I wonder if we want to keep the "mark it down" behavior when we're closing the circuit not due to a destroy cell.
Looks better yes. I wonder if there are other edge cases.
As for the attack you describe, yes. I think that used to be possible too by answering with a created-fast and then just dropping any extend or begindir cells?
I guess another option here is what you were heading toward originally: we dump the guard if it ever can't process one of our create requests. That seems a poor plan though, especially in light of the current circuit create load?
Looks better yes. I wonder if there are other edge cases.
There likely are. Can you think of any likely way to find them better than "read the code hard" or "merge and see what happens"?
As for the attack you describe, yes. I think that used to be possible too by answering with a created-fast and then just dropping any extend or begindir cells?
That's also true.
I guess another option here is what you were heading toward originally: we dump the guard if it ever can't process one of our create requests. That seems a poor plan though, especially in light of the current circuit create load?
Go ahead and merge, I say. And since it's a consensus param, you can merge into 0.2.4 too if you want. (If we later discover a bug, we can throw away this consensus param and try again with another one.)
I'm a tiny bit nervous putting this into 0.2.4 right away.
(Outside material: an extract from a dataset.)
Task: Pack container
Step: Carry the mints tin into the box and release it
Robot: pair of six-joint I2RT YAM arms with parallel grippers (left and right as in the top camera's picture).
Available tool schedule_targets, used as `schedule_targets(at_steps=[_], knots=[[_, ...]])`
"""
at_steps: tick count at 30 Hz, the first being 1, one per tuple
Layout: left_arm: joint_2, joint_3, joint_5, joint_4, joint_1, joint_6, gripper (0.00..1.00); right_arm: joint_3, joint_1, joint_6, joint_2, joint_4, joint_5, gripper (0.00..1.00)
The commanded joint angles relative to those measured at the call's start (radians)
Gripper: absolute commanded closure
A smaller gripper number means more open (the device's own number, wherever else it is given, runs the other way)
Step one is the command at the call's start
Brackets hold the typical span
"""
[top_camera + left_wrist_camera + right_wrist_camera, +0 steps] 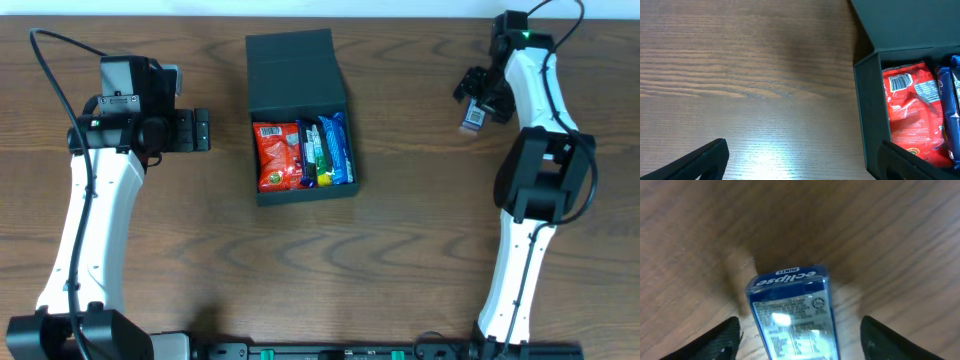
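Observation:
The container [295, 70] is a dark green-black box in the middle of the table with its flap lid open to the far side. It holds a red snack packet [278, 155] and blue packets [335, 150]. My left gripper [204, 130] is open and empty, just left of the box. In the left wrist view its jaws [802, 160] straddle bare table, one finger at the box's left wall [867, 110], with the red packet [910, 110] beyond. My right gripper [478, 100] is open at the far right. A blue Eclipse mints pack [790, 305] lies between its spread fingers [800, 335], touching neither.
The brown wooden table [400, 270] carries nothing else loose. The mints pack also shows in the overhead view [472, 120], well right of the box. The arm bases stand at the near edge, left and right.

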Motion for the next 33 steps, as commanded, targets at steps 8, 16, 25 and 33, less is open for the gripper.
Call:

If 0.2.4 client uptake goes faster than server uptake, it might make more load than we want. (Also, a lot of my work to make ntor go faster is targeted for 0.2.5, which will have uptake even more slowly.)
Do you think this matters? If so, let's hold off on an 0.2.4 merge.
In either case, I've merged the branch (now called "prop221_squashed_024" into master). I'm leaving this ticket in 0.2.4 for possible merge to the maint-0.2.4 branch.
Trac: Milestone: Tor: 0.2.5.x-final to Tor: 0.2.4.x-final
Looking at the prop221 branch: I think this means that we should backport fec12af65366e0789bfdd4affef0b7ff6ca1f921 and ad71d42f4b10b6f06355f44f5c82d6c7859a08da ("Implement proposal 221: Stop sending CREATE_FAST" and a fixup commit.) but not eed326f074634d00cc8455d3b9d854550f8a2955 and 8911ee01b5679ccfa76a5353859d21daf964e780 ("circuit_build_failed: distinguish "first hop chan failed", "CREATE failed"" and a squash commit.)